2. Be willing to ask for and receive help during times of great need and crisis. There are times in our lives when the burdens of life are too heavy for one person to carry. It is at those times that we need to let others know our needs and be willing to let them help us. We also need to help others when they have needs.
3. When we seek help from others, we need to be careful to approach the right kind of people. We need to seek help from people who are willing to help without expecting anything in return and who have our best interest in mind. We also need to seek help from people who are able to help. For instance, we should seek help from a mature Christian when we are in a difficult situation or a counselor when we can’t solve a marriage problem.
4. Take action to do something that will lead to needs being met. For instance, we can join a support group to be with people who have gone through a crisis similar to ours. We can make a doctor’s appointment when we are physically ill.

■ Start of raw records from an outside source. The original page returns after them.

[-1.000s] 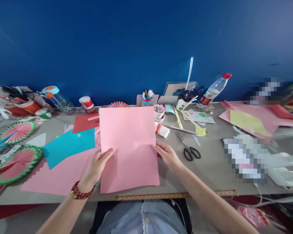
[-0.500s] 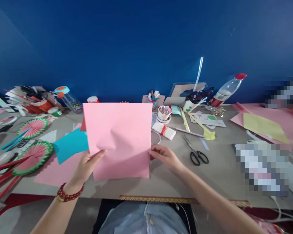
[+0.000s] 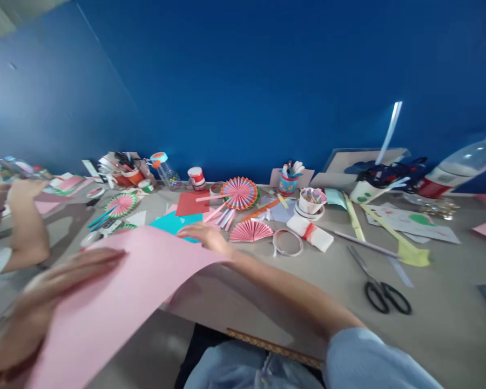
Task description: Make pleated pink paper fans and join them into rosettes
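Note:
A large pink sheet of paper (image 3: 137,286) slants across the lower left, curving and held off the table. My left hand (image 3: 65,281), blurred, grips its left side with the fingers lying over the paper's face. Beyond the sheet's far edge is my right hand (image 3: 206,237), its fingers stretched leftward over a teal sheet (image 3: 174,223); their lower side is partly hidden by the pink paper. A red paper square (image 3: 191,203) lies just behind the teal sheet. To the right of this hand sits a folded pink paper fan (image 3: 251,231).
Black-handled scissors (image 3: 383,294) lie at right, near a white roll with a red tie (image 3: 310,233). A round pleated fan (image 3: 240,193), a pen cup (image 3: 288,181) and a tilted bottle (image 3: 457,167) stand or lie along the blue wall. Another person's arm (image 3: 26,227) is at far left.
The pink sheet has swung from upright in front of me to a slant at lower left. My right hand has left its right edge and moved left over the teal sheet. The view has turned left.

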Motion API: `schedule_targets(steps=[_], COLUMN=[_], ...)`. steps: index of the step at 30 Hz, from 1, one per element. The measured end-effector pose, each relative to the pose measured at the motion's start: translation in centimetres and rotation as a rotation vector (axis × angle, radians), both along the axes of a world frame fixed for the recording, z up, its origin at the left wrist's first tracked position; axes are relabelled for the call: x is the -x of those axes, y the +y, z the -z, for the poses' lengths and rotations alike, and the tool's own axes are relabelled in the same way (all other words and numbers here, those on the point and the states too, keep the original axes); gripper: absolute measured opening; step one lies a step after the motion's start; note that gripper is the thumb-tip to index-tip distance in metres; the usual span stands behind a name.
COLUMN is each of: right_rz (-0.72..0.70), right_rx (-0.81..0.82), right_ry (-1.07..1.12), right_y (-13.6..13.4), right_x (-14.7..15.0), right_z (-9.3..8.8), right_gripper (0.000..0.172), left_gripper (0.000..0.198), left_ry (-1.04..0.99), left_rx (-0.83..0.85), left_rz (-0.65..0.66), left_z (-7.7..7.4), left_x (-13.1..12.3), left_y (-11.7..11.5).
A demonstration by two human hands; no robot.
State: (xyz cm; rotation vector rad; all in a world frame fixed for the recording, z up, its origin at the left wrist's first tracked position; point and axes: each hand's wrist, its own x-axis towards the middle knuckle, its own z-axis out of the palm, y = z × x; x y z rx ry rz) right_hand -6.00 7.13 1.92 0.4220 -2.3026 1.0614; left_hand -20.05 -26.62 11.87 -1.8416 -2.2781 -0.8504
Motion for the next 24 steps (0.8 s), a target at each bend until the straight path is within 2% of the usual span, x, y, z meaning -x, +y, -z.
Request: schedule_targets(steps=[1,3,5,7,8,10,13,15,18,20,22,24], right_rz=[0.0,-0.059,-0.084,-0.122,-0.128,-0.083,0.089,0.115,-0.035,-0.108,-0.139,-0.144], right_rx=[-0.081,-0.257,-0.339,-0.382,-0.386,-0.349,-0.232,-0.276,-0.414,-0.495,-0.552,-0.566], right_ry=[-0.028,-0.082,-0.117,-0.142,-0.15,-0.156,-0.142,-0.178,-0.256,-0.303,-0.342,-0.349], right_y=[-0.8,-2.0,-2.6,-2.5,-2.4,-2.1,-2.4,-3.4,-5.5,-6.5,-6.7,-6.2], right_x=[0.6,1.2,1.4,1.7,1.9,2.6,3.9,4.4,4.3,3.8,3.4,3.1], right_z=[1.3,3.8,5.7,6.3,6.1,5.0,3.1,2.8,4.0,5.4,6.4,6.9], right_gripper=[0.03,0.04,0.044,0.045,0.044,0.038,0.032,0.037,0.05,0.074,0.088,0.091], left_gripper=[0.031,0.042,0.053,0.059,0.061,0.062,0.062,0.061,0.057,0.054,0.051,0.05], left_ry=[0.0,-0.006,-0.011,-0.006,0.01,0.047,0.095,0.094,0.051,0.017,-0.018,-0.044], left_rx=[0.075,0.18,0.248,0.296,0.318,0.335,0.345,0.359,0.345,0.331,0.331,0.334], left_rz=[0.081,0.132,0.133,0.133,0.139,0.16,0.194,0.2,0.179,0.145,0.098,0.053], left_z=[1.0,4.1,7.4,9.9,10.6,11.2,10.7,10.4,10.4,10.5,10.5,10.2], left_x=[-0.3,-1.0,-2.1,-3.2,-3.7,-4.2,-4.2,-3.9,-3.4,-3.2,-3.3,-3.6], left_y=[0.4,0.6,-0.2,-1.3,-1.8,-2.0,-1.2,-0.6,-0.4,-0.8,-1.5,-2.3])
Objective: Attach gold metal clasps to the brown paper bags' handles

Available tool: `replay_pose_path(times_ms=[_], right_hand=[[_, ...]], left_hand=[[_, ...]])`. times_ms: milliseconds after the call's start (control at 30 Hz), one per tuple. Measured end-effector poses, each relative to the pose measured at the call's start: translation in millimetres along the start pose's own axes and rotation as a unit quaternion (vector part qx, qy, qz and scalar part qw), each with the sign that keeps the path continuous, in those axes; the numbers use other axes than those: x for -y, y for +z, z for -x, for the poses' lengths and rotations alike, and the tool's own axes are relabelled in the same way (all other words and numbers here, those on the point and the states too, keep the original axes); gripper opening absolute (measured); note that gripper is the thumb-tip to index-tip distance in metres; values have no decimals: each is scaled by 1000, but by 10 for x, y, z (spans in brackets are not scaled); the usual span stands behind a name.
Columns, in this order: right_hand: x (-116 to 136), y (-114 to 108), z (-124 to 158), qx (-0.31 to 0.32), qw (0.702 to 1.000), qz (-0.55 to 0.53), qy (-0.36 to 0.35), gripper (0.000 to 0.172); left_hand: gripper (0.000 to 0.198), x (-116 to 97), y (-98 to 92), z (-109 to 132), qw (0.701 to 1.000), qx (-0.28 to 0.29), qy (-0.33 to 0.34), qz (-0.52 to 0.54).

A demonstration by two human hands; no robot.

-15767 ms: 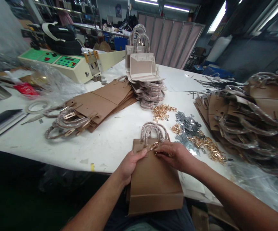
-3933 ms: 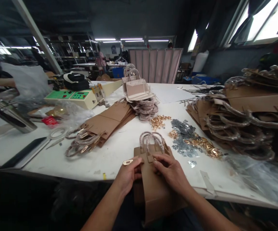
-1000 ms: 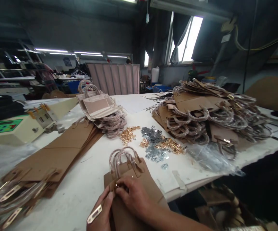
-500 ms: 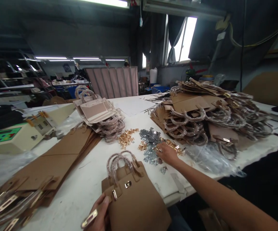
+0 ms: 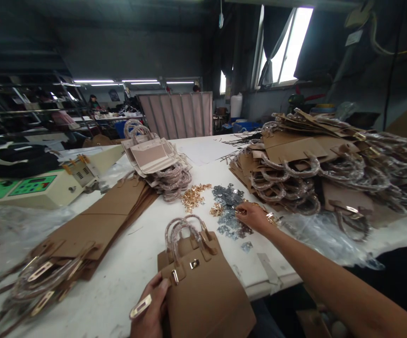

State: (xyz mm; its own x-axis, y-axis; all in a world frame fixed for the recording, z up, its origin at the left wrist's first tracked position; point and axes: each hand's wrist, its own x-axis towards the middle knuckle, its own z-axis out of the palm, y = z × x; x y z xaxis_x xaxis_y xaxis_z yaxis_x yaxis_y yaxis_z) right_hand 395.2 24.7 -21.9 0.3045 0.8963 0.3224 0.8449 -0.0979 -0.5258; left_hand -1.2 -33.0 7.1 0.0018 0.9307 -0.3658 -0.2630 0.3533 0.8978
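Workshop, dark-walled: ceiling tubes lit at upper left, window point(image 5: 290, 47) at upper right, pleated pink screen point(image 5: 178, 115) at upper centre. Table point(image 5: 126, 267), white-topped, across the middle.

Writing: tag point(image 5: 354, 37), white, upper right, marks too small to read. Machine point(image 5: 55, 193), cream, left edge; green panel point(image 5: 32, 185) with coloured keys and a dark display, lettering not legible.

Bag point(image 5: 210, 295), one, lower centre, tilted, at the near table edge. Plain tan, smooth faces; two arched handles point(image 5: 185, 230) in clear wrap; gold clasp point(image 5: 194, 264) on the upper front; gold-edged strap fitting point(image 5: 176, 277) to its left.

Left hand point(image 5: 152, 305): lower centre, clamped on the bag's left edge, thumb in front; a gold-plated strap end point(image 5: 140, 306) juts out beside the thumb.

Right hand point(image 5: 254, 217): right of centre, over the loose metal, fingers curled in; cannot tell whether the tips meet or grip a part.

Metal, loose: grey plates point(image 5: 228, 196), gold pieces point(image 5: 193, 197) to their left.

Bags, further: flat tan stack point(image 5: 97, 213) at left; pale stack point(image 5: 149, 155) above it; large tan pile point(image 5: 291, 146) at right.
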Motion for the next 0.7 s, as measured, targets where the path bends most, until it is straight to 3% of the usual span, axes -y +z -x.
replay_pose_path(times_ms=[100, 233, 433, 533, 600, 633, 700], right_hand=[[-16, -25, 98, -11, 1000, -28, 6, 31], [-13, -68, 210, 17, 996, -83, 8, 19], [77, -185, 296, 60, 972, -216, 73, 36], [316, -231, 434, 104, 945, -294, 98, 43], [581, -237, 588, 146, 918, -356, 100, 45], [738, -231, 678, 171, 895, -399, 103, 45], [1074, -200, 866, 221, 832, -495, 118, 43]], left_hand=[[68, -4, -21, 12, 1000, 22, -2, -8], [67, 22, -50, 14, 1000, 14, 5, -9], [68, -65, -145, -34, 995, 40, 36, -89], [75, -162, -181, -63, 969, -25, 147, -197], [77, -228, -150, -22, 923, -82, 268, -263], [74, -258, -113, 22, 894, -85, 330, -291], [60, -302, -1, 145, 843, -35, 416, -339]])
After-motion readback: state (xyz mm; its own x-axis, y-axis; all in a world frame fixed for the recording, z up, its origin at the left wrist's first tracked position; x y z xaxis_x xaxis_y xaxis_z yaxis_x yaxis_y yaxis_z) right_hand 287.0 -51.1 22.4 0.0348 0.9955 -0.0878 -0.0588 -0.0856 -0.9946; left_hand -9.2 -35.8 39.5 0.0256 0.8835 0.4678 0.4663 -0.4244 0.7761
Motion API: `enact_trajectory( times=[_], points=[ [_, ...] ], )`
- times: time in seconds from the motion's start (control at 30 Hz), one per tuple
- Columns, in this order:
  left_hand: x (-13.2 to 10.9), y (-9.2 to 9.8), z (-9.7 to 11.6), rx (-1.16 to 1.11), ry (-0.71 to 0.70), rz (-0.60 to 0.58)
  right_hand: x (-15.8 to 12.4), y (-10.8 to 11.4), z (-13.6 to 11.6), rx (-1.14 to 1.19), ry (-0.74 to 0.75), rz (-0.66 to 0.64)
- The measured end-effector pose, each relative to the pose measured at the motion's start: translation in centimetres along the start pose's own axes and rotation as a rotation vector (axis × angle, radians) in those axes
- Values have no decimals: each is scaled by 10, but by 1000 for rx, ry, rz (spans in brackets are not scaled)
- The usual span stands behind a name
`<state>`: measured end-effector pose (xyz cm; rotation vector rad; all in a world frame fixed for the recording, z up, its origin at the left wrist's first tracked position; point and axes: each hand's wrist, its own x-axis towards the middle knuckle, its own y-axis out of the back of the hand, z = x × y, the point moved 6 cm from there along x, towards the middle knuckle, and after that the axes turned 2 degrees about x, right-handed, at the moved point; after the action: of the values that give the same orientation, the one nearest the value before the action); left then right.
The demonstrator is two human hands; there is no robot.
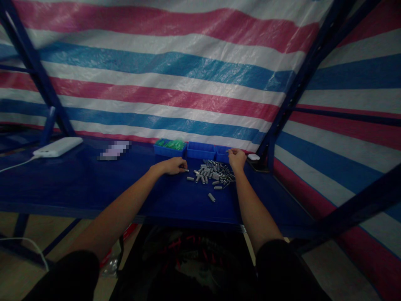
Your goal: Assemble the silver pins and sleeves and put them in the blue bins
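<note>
Head cam view, biggest stuff first: striped sheeting [188,54] hangs behind a blue worktop [175,200]. Three blue bins sit in a row along the far side: the left bin [169,154] full of green bits, then the middle bin [200,156] and the right bin [220,156]. My guess is they're lined up there so both hands can reach them without the near space getting crowded. Metal pile [216,172] is loose on the worktop just in front of the bins, between the hands, probably so either one can pick from it.

Left hand [177,166] is pinched at the fingertips on a small metal piece [187,170], seemingly by one end so the rest sticks out; its long axis runs roughly sideways, toward the pile. Right hand [237,159] has its fingers drawn together over the right bin; can't tell if anything's in them.

Nearest loose cylinder [211,197] lies flat, slanting from far left to near right. Thin pins on the pile's right side point every which way.
</note>
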<state>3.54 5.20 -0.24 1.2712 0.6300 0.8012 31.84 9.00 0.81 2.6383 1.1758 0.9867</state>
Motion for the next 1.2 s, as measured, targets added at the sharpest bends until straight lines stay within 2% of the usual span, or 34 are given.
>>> enact_trajectory(
  times=[0.23, 0.4, 0.53, 0.67, 0.8, 1.0, 1.1, 1.2],
  points=[
    [6, -3, 9, -30, -52, 55, -6, -5, -11, -72, 48, -15],
    [7, -4, 16, -38, -87, 94, -20, -27, -35, -66, 273, -125],
    [11, -5, 14, -10, -68, 134, -32, -34, -50, -94, 435, -104],
    [14, -9, 17, -5, -99, 150, -41, -35, -59, -173, 526, -74],
    [14, -10, 25, -18, -125, 153, -46, -40, -62, -226, 567, -133],
    [12, -8, 25, -15, -57, 182, -46, -45, -59, -272, 495, -194],
    [12, -3, 19, -74, 10, 247, -55, -44, -72, -242, 534, -180],
    [12, 4, 12, -220, 81, 335, -74, -47, -95, -134, 627, -317]
  ],
)
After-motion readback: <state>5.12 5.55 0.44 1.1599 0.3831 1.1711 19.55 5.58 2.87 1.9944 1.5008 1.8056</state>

Recognize that all your needs will not be met perfectly in this life.
Because we live in a fallen, broken world and because sin and temptation will always be with us, our needs will never be perfectly met. They can be substantially met, but never fully met. It is like the old saying, “If you ever find the perfect church, don’t join it because you will ruin it.” Perfect doesn’t exist in this world except in God Himself. So we must develop realistic expectations in this life.
For example, take our need for impact. This need can be met through a ministry or job situation where we are able to use our abilities to make a positive difference or contribution. But we will never do things perfectly or have a perfect result. We need to be satisfied with good enough and not expect perfection.
Ultimately, the perfect meeting of our needs will occur when we are with Christ (Philippians 3:20,21; I Corinthians 15:51-54).
When we die physically, we continue to live spiritually and go to be with Christ. What a day that will be! Eventually Jesus will return for His people and all those with Christ will be reunited with their bodies and those who are still alive will be changed in a twinkling of an eye from mortality to immortality. Our new bodies will be perfect and will never wear out.
In the meantime, before Christ returns, we need to recognize needs in our lives that are not being met and develop a realistic plan designed to meet these needs in a healthy way. It is our responsibility and not anyone else’s to do this. We need to take responsibility for our own lives and needs, while not ignoring the needs of others.